Mutagenesis of Erwinia rhapontici was performed to enhance the production of isomaltulose from sucrose. A mutant strain, BN 68089, was obtained through a screening process involving automated and miniaturized culti­vation in Bioscreen C. This high-throughput, miniaturized screening system was optimized to identify the mutant strain, which had a conversion yield (90%) and productivity (194 g 1^-1 h^-1). The BN 68089 mutant cells were immobilized in sodium alginate and when operated in a packed bed reactor gave a yield of 89% and a productivity of 144 g 1-1 ^h-1 of at 30 °C, the optimal temperature. Immobilized BN 68089 cells exhibited 8% and 15% higher yield and productivity, respectively, than those of the wild-type strain.

Introduction

Isomaltulose (6-0-a-D-glucopyranosyl-D-fructo­furanose) is a structural isomer of sucrose and is nat­urally present in honey in very small quantities (Low & Sporns 1988). This sugar has physical properties similar to those of sucrose but is only about half as sweet (Maki et al. 1983). Since it is non-cariogenic and releases monosaccharides into the bloodstream more slowly than sucrose, it has a potential value as a food ingredient, either unchanged or in a hydrogenated form (Cheetham et al. 1982). Efficient systems for producing isomaltulose could be of substantial value to industry.

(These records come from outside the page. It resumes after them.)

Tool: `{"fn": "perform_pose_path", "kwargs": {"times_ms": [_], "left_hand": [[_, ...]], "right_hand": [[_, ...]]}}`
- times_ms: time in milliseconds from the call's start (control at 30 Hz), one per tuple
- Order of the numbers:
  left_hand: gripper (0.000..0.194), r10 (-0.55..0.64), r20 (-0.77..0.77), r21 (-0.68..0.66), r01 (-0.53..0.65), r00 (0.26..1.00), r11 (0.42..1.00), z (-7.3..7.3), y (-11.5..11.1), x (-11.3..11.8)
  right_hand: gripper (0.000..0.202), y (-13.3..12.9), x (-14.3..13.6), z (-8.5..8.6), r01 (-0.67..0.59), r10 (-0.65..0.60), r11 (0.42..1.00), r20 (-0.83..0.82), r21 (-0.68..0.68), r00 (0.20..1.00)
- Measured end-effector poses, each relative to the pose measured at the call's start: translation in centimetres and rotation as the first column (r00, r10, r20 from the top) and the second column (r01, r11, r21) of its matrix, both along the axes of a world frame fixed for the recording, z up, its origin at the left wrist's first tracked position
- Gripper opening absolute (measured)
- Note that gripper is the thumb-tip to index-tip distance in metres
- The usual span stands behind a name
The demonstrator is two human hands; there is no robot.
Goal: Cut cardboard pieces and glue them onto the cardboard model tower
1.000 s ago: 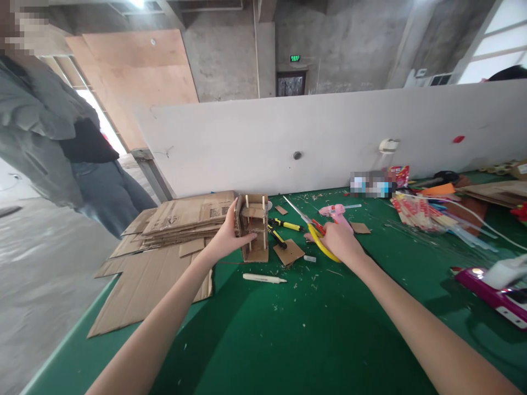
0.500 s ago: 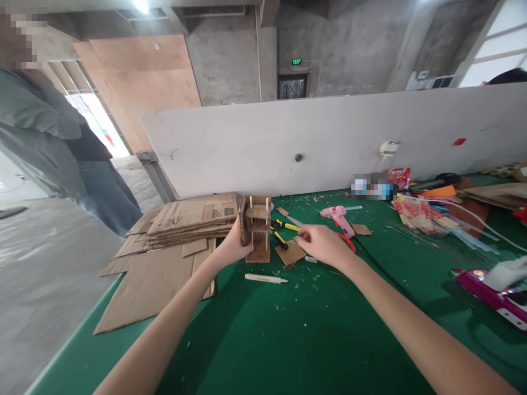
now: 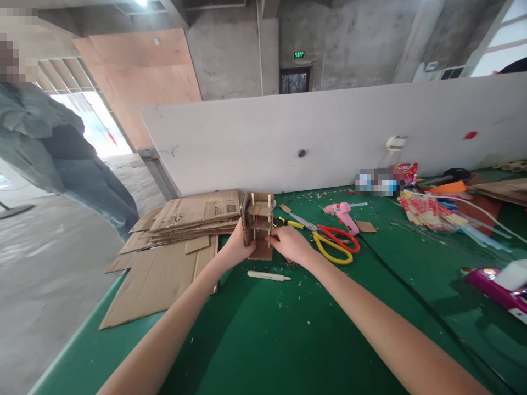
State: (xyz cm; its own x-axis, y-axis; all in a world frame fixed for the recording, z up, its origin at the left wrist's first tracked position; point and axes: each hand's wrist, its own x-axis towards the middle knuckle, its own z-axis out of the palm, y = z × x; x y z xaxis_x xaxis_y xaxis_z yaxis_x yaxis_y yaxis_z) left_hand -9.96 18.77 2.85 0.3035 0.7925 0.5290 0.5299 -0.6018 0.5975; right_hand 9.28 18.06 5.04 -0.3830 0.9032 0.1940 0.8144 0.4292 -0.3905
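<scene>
A small cardboard shelf model (image 3: 261, 224) with light wooden sticks at its front stands on the green table. My left hand (image 3: 239, 245) is closed around its left side, the thumb near the lower front. At its right side is my right hand (image 3: 287, 242), fingers drawn together at the lower right stick; the fingertips are partly hidden. A white marker pen (image 3: 268, 275) lies just in front of the model. Scissors with red and yellow handles (image 3: 333, 244) rest to the right of my right hand. Behind that hand, yellow-and-black pliers (image 3: 291, 223) are partly covered.
Flat cardboard sheets (image 3: 164, 269) are stacked at the left. A pink glue gun (image 3: 343, 215) lies at the back, its cord running right. Glue sticks and packets (image 3: 432, 214) and a purple power strip (image 3: 498, 288) are further right. A person (image 3: 78, 153) stands beyond the table's left edge.
My right hand has moved left from above the scissors to the model's right side, uncovering the scissors' handles. My left hand keeps its hold. The person at the left has shifted slightly.
</scene>
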Motion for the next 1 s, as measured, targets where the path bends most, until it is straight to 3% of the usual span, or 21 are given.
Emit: {"fn": "perform_pose_path", "kwargs": {"times_ms": [1000], "left_hand": [[0.061, 0.09, -0.02, 0.003, -0.09, 0.996, 0.996, -1.1, -0.4, 0.5]], "right_hand": [[0.031, 0.2, -0.4, -1.5, 0.007, -0.01, 0.998, 0.053, 0.056, 0.999]]}}
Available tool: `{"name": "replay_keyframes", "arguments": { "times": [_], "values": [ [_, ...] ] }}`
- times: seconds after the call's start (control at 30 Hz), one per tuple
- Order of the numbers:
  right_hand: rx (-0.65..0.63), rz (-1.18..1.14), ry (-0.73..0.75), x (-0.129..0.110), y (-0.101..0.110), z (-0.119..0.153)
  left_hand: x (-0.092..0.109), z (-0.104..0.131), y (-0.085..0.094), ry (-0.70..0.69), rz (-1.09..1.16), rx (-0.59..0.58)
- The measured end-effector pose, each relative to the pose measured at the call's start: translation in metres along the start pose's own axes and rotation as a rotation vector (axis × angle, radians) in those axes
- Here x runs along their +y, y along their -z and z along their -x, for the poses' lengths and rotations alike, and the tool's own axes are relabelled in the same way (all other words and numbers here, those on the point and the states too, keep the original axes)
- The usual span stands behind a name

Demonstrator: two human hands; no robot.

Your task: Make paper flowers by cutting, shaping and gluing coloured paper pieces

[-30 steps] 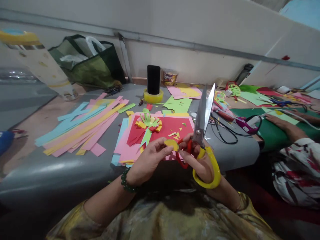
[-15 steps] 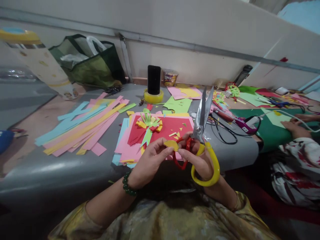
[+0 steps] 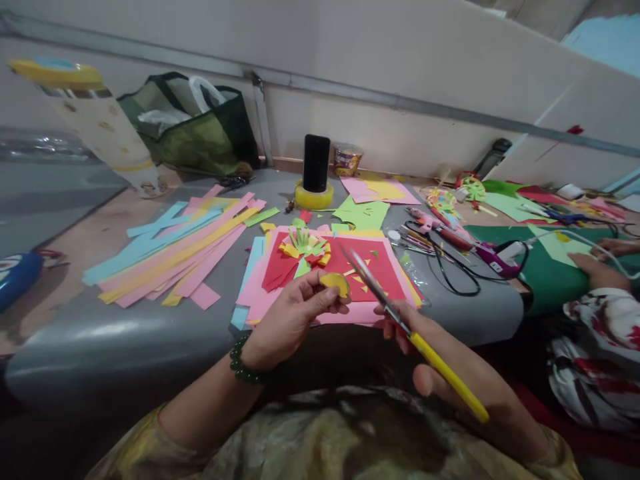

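My left hand (image 3: 300, 303) pinches a small yellow piece of paper (image 3: 335, 285) with a rounded edge between thumb and fingers. In my right hand (image 3: 440, 327) is a pair of scissors (image 3: 417, 341) with yellow and red handles. The scissors are seen edge-on, their blades pointing up and left, a little apart from the yellow paper. Beneath both hands lies a stack of red and pink paper (image 3: 340, 263), sprinkled with small yellow and green scraps. A paper flower (image 3: 304, 248) with green fringe and yellow and red loops rests on the stack.
Coloured paper strips (image 3: 173, 253) lie to the left. A phone (image 3: 316, 163) stands in a yellow tape roll (image 3: 314, 195) at the back. Right of the stack are a glue gun (image 3: 440, 230), a black cord and a power strip (image 3: 495, 259). Another person's hand (image 3: 597, 270) is at far right.
My right hand has moved away from the yellow paper and turned the scissors, so the blades tip from upright down to the left. My left hand still holds the paper.
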State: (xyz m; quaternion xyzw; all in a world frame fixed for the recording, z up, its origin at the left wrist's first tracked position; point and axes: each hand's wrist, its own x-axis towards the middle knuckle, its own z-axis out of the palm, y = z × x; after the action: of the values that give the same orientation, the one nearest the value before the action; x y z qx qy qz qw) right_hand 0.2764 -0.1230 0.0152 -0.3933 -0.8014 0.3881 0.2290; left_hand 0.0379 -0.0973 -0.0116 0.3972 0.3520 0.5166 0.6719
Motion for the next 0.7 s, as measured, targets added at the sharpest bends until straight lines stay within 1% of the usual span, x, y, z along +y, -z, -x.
{"name": "replay_keyframes", "arguments": {
  "times": [0.07,0.13,0.3,0.53,0.7],
  "values": [
    [-0.082,0.098,-0.036,-0.001,0.003,0.000,0.001,0.000,0.001,-0.027,-0.035,0.000],
    [-0.113,0.145,-0.063,-0.001,0.001,-0.001,0.000,-0.001,0.001,-0.060,-0.076,-0.006],
    [-0.095,0.134,-0.072,-0.003,-0.005,0.001,-0.004,-0.003,-0.001,-0.121,-0.200,-0.017],
    [-0.107,0.075,-0.069,0.003,-0.005,0.003,-0.003,-0.001,0.000,-0.125,-0.274,-0.026],
    [-0.142,0.036,-0.073,0.008,-0.006,0.002,-0.003,0.000,0.001,-0.093,-0.332,-0.030]
  ]
}}
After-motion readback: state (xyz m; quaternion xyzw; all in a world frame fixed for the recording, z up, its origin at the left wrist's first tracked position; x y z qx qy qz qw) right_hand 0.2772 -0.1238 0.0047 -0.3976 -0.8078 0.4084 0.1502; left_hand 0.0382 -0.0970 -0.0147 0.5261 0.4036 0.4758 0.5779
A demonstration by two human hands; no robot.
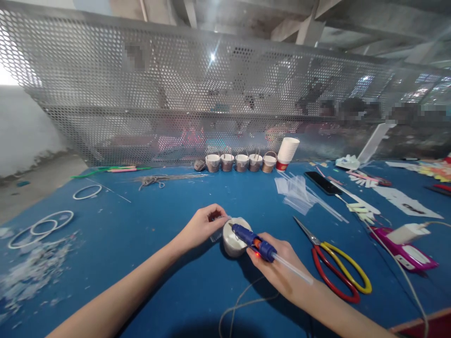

Several microorganisms, including Protaminobac­ter rubrum (Weidenhagen & Lorenz 1957), Serra­tia plymuthica (Fujii et al. 1983), Klebsiella plan­ticola (Park et al. 1992, Huang et al. 1998), and Erwinia rhapontici (Cheetham 1984), can convert sucrose into isomaltulose. E. rhapontici is of particular interest because of its ability to produce iso­maltulose in high yield. Isomaltulose is produced from sucrose by a reaction involving a single en­zyme, a-glucosyltransferase. The enzyme is located in the periplasmic space and its kinetic properties have been studied (Cheetham 1984). The relevant genes from E. rhapontici have been cloned and characterized (Bornke et al. 2001).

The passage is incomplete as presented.